General Description

Red-capped Plovers are grey-brown above with white underneath and on the forehead. Their bill and legs are black. Adult males have a bright reddish-chestnut nape (back of neck) and crown, with a black stripe running from the bill to the eye and one running from the nape to the breast. Adult females have a grey-brown crown, a pale red-brown nape and less distinct black markings. Bill to tail length is up to 16 cm.


Red-capped Plovers are beach-nesting birds. They lay their eggs in a shallow depression close to the water.
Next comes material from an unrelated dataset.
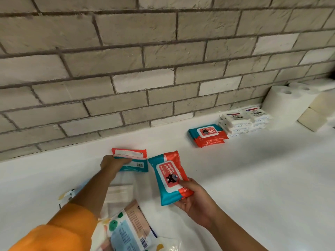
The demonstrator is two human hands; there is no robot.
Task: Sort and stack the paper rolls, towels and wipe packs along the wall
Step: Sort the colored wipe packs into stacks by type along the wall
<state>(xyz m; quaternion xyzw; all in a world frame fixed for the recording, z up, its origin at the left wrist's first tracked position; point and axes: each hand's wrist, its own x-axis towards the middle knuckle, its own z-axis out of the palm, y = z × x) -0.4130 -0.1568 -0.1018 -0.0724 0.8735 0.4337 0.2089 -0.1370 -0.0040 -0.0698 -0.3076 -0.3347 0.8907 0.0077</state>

The eggs are extremely well camouflaged and can be accidently crushed by beach users including humans, animals and vehicles. The birds are very susceptible to disturbance during the breeding season, often meaning that the eggs fail to hatch or chicks don't survive. When the nest is threatened, Red-capped Plovers will attempt to distract the intruder, including faking a wing injury to lead predators away. To help protect the nests and young, some beaches cordon off nesting areas while the birds are breeding, and beach users can help by keeping dogs on leads and staying outside fenced areas. Red-capped Plovers are usually seen on the beach running along the edge of the water using a distinctive 'stop-run-peck' foraging method. They feed on small crustaceans, molluscs, other invertebrates and some vegetation.


Mainland Australia and Tasmania.


Sandy beaches, saltmarshes, and saline wetlands and lakes.